Task prompt:
Quote word for word the lines below, beginning with the first and ending with the one that has "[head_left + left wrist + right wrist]". Drop the pictures.

Input data:
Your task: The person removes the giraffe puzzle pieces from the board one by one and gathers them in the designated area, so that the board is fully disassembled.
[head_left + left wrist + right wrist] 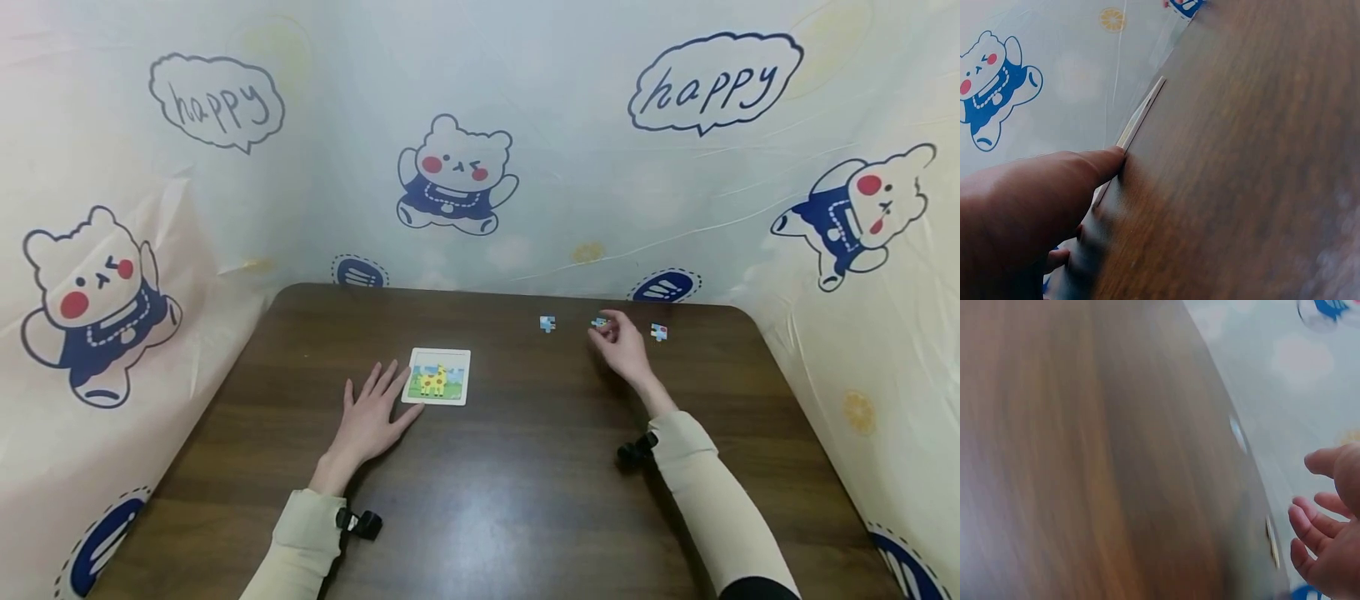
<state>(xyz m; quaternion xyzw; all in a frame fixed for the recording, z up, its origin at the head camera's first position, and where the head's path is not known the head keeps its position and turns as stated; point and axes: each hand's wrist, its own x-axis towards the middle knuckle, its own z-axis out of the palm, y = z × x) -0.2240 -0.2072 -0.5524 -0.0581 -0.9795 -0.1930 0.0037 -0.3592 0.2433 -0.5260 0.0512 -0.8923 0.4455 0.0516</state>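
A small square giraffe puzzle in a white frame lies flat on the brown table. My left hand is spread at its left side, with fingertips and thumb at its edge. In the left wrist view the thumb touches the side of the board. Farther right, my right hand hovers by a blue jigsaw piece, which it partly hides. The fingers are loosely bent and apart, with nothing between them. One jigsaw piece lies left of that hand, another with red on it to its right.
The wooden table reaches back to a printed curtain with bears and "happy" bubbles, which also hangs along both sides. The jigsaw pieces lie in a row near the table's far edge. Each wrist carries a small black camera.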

Solution:
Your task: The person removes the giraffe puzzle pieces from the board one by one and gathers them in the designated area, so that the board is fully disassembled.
[head_left + left wrist + right wrist] 

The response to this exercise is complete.